Francesco Tisiot

Posted on Jan 18, 2024 • Edited on Jun 10, 2024 • Originally published at ftisiot.net

1 billion rows challenge in PostgreSQL and ClickHouse

#clickhouse #postgres #sorting

Last week the good old Gunnar Morling launched an interesting challenge about ordering 1 billion rows in Java. Like my ex colleague and friend Robin Moffat, I'm not at all a Java expert, and while Robin used DuckDB to solve the challenge, I did the same with PostgreSQL and ClickHouse.

Alert: the following is NOT a benchmark! The test is done with default installations of both databases and NO optimization. The blog only shows the technical viability of a solution.

If you need a FREE PostgreSQL database?
🦀 Check Aiven's FREE plans! 🦀
⚡️ Need to optimize your SQL query with AI? ⚡️
🐧 Check Aiven AI Database Optimizer! Powered by EverSQL 🐧

Generate the data

I used pretty much the same steps as Robin to generate the data

Forked the repository and cloned locally
Installed Java21 to generate the data

sdk install java 21.0.1-zulu
sdk use java 21.0.1-zulu

Built the data generator

./mvnw clean verify

Generated some rows

./create_measurements.sh 1000000000

The above generates a file named measurements.txt with the 1 billion rows.

PostgreSQL

Setup local PostgreSQL

How do I load a local file into a PostgreSQL database?

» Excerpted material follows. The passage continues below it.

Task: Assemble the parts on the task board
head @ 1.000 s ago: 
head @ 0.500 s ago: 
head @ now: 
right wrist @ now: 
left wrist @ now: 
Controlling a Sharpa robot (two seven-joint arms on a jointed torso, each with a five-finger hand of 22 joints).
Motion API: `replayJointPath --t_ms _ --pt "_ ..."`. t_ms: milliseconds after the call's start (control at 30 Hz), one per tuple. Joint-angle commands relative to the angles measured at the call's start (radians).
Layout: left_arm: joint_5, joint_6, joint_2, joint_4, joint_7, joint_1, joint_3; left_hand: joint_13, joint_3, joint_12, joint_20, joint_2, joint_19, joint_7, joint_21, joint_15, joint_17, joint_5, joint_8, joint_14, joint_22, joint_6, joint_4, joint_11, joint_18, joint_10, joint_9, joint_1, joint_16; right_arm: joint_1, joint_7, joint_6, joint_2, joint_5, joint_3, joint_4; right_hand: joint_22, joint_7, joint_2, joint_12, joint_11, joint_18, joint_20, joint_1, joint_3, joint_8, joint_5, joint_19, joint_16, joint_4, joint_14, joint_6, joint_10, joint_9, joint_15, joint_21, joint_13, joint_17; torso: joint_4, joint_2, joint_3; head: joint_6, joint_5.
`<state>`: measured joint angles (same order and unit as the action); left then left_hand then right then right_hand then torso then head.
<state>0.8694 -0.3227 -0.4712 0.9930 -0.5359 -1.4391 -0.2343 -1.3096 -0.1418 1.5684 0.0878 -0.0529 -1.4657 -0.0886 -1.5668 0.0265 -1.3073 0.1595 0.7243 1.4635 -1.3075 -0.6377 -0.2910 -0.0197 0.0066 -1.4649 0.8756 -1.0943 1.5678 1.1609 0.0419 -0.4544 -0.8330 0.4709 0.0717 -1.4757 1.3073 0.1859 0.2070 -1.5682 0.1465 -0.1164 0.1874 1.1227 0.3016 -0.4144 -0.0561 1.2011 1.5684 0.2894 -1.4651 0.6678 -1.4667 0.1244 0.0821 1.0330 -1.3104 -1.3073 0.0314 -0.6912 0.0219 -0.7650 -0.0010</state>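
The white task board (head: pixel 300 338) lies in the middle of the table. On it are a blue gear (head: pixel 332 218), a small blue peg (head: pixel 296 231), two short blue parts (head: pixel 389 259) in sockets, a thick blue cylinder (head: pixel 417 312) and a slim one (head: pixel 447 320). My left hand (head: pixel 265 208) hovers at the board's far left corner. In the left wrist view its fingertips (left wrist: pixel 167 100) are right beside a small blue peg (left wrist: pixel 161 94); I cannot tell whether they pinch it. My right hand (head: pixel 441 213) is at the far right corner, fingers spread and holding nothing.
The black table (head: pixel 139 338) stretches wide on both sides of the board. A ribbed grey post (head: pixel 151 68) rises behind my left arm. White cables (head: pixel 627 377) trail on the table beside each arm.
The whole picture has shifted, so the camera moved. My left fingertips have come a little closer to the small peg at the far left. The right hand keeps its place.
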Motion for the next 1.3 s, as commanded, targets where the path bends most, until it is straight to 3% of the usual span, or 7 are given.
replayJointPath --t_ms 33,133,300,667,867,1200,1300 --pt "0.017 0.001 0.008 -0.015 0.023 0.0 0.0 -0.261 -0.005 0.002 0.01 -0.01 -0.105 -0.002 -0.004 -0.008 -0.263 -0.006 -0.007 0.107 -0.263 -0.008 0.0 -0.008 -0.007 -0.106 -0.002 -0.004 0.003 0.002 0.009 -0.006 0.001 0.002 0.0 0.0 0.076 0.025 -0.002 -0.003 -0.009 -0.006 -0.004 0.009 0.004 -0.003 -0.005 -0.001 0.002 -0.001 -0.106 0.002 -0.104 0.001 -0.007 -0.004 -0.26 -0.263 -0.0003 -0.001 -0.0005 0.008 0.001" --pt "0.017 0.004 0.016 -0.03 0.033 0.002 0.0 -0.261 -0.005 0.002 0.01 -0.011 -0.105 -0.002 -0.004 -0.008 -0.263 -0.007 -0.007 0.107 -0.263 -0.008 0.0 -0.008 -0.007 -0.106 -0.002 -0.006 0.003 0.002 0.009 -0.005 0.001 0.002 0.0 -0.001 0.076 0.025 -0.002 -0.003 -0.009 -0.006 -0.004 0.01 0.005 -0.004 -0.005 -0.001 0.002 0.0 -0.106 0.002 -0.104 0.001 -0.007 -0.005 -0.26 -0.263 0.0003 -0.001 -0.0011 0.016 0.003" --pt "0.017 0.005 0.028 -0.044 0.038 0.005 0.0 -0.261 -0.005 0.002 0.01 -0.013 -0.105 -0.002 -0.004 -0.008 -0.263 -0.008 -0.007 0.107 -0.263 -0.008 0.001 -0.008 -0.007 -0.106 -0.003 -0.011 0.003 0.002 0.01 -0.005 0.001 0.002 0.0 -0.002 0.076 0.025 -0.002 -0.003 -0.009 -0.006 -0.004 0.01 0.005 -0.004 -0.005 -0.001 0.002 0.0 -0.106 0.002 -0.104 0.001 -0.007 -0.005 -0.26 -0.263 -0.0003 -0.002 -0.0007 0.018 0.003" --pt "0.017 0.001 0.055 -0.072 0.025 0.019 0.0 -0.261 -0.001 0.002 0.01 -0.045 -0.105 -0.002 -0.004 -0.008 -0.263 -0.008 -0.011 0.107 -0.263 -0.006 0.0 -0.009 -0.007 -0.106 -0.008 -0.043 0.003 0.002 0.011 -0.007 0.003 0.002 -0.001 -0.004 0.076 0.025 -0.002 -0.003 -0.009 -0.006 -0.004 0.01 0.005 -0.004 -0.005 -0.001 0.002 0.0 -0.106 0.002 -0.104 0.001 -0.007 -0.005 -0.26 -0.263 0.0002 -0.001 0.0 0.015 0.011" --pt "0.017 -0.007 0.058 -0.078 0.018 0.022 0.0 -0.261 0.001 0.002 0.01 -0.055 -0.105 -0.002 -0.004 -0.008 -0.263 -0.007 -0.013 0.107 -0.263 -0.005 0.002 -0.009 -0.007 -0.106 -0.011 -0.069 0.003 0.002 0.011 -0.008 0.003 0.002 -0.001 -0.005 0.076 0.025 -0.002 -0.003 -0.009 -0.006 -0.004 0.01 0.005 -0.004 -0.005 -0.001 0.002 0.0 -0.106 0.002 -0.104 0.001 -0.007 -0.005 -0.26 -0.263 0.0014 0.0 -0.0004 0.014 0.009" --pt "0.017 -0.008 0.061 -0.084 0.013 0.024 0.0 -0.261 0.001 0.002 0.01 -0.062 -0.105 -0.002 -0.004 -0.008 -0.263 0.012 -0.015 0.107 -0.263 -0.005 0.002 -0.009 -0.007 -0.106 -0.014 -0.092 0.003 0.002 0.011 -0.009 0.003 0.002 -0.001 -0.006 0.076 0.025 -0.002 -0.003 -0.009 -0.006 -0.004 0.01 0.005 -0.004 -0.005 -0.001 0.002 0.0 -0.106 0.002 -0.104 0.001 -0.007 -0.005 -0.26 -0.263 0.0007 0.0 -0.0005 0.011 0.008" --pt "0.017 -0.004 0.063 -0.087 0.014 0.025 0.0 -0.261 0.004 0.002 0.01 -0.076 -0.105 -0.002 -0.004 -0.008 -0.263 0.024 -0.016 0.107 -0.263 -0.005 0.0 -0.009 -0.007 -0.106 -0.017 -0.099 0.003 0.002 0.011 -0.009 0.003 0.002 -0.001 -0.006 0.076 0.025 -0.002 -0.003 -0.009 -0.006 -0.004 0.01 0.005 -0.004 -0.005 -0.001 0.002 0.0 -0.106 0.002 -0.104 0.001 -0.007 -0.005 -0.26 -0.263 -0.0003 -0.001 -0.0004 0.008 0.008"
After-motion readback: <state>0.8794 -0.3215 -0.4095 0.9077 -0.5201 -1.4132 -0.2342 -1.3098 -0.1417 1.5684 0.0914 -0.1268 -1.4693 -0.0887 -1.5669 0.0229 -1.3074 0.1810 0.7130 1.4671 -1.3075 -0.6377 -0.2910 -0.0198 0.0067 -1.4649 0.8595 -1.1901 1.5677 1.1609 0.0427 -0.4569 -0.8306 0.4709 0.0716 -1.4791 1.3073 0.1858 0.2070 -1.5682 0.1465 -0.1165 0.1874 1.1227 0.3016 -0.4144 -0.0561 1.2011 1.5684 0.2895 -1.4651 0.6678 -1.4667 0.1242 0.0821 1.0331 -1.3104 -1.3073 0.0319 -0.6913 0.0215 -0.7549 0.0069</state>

Well, it depends where the PostgreSQL database is. For my test I could have used Aiven but decided for a local installation on my Mac.

I installed PostgreSQL 16 with

brew install postgres@16

I can check how to start PostgreSQL locally with:

brew info postgresql@16

It tells me to execute:

LC_ALL="C" /usr/local/opt/postgresql@16/bin/postgres -D /usr/local/var/postgresql@16

Once run we should see the welcoming message LOG: database system is ready to accept connection

Load the data in PostgreSQL

With PostgreSQL running with all the default values (read more here) we are ready to upload the data.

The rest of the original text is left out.